As for my part, I believe I should admit this is one of the reasons for
moving back here in the province, from my birth- and growing-up place, which is
the city. In the city, one would have a
hard time planting trees or even just having a miniature garden because
everything is concreted: the ground is thin, dry, fallow, salty and sandy, and
space is a problem due to urban explosion.
That is why, even when we had window flower pots back then, for one who
really loves green living things (since being named also after an evergreen
vine), I felt frustrated because I believed it was never enough.
But here, in the last seven years since we moved, our backyard now
looks like a miniature version of a fruit-tree farm. We were able to enjoy the fruits of the
coconuts, pineapples, bananas, guavas, papayas, calamansis, and in a few years’
time the mangoes, avocados, langka, guyabanos, dalandan, durian, santol, and
even cacao. Plus, we were able to enjoy
the sweet potato harvests many times over, and the vegetables that we planted
and replanted over the years, especially the malunggays, bell and chilli
peppers, the mongo beans, tomatoes, okra, petchay, and alugbati. Also, the fuchsia pink roses, santans, and
other flowering ornamental plants we bedded in the plots never fail to give joy
whenever they flower and bloom every other month. It is terribly hard work though, the cultivating
of the soil, planting, cleaning, pruning, watering during summer and warm days,
using organic fertilizers from fruit peels and vegetable cuttings, spraying
soapy water to eliminate pests, and the never-ending weeding. Not for the faint of heart and limbs,
really. Hence, one would be well-advised
to really allocate sufficient budget for periodic gardeners who can do the weeding
and cultivating even just once a month. We
can only pray the weather will cooperate, since during typhoon Yolanda, only 3
of the original 13 coconut trees remained standing. The seedlings which we have replanted are
still in infancy stage, and will not be productive until many years hence.

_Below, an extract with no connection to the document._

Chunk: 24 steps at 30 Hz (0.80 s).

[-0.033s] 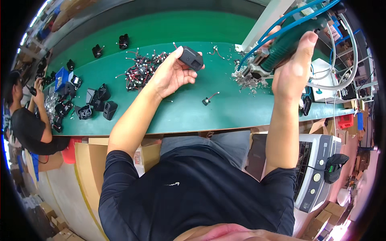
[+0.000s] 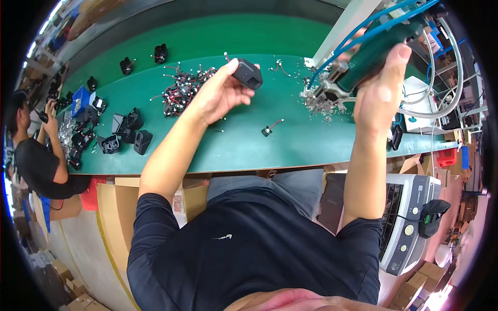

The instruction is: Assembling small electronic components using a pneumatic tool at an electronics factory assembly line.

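Note:
In my left hand (image 2: 220, 98) a small black plastic housing (image 2: 248, 73) with a rectangular opening is gripped between thumb and fingers above the green table. My right hand (image 2: 377, 98) is wrapped around a green powered screwdriver (image 2: 369, 56) with blue air hoses, at the right. The tool's metal head points left and down, over a pile of small screws (image 2: 326, 106), apart from the housing. Just behind my left wrist lies a heap of small black parts with red and black wires (image 2: 179, 96). One loose wired part (image 2: 267, 131) lies between my hands.
Black housings (image 2: 126, 127) stand in a group at the left of the green table (image 2: 233, 150). A white post (image 2: 340, 33) rises by the screws. Beyond a blue bin (image 2: 80, 101), another person (image 2: 39, 150) works at the far left. A grey-white machine (image 2: 407, 223) stands by my right side.
The housing in my left hand has tilted slightly. My right hand and the screwdriver have shifted down a little.

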Motion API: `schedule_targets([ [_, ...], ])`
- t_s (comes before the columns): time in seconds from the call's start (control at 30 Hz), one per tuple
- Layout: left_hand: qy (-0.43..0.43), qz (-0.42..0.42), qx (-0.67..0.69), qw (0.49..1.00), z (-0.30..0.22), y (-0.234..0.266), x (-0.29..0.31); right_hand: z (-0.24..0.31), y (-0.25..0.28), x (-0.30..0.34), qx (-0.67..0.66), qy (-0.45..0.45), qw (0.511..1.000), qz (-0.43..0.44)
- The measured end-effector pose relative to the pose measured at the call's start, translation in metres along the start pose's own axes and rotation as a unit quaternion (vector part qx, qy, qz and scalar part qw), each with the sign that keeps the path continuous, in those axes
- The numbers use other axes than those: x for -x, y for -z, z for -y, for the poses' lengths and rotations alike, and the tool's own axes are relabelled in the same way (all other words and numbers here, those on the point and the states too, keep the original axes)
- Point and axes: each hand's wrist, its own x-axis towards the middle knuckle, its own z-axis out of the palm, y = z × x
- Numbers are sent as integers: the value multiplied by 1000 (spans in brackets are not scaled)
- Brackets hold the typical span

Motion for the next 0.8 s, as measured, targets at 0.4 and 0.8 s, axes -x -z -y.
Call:
schedule_targets([
  [0.4, 49, -141, -838, 525, -76, 122, -102, -85, 26, 126, 397, 105, 842, 351],
  [0.8, -205, -188, -798, 535, -127, 78, 125, -96, 21, 123, 432, 173, 789, 401],
])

Environmental groups and related government agencies advocate the
planting of timber and fruit trees in order to both sustain the forest cover
and livelihood of the people. In our
case, our good tipolo trees had to be cut down for rebuilding the trusses after
the typhoon, but good thing their saplings are already growing stout and
strong. In a few more years’ time, they
will be rising high up in the air again, and resume their positions as the
land-markers in each of the subdivided lots of my grandmother and her siblings.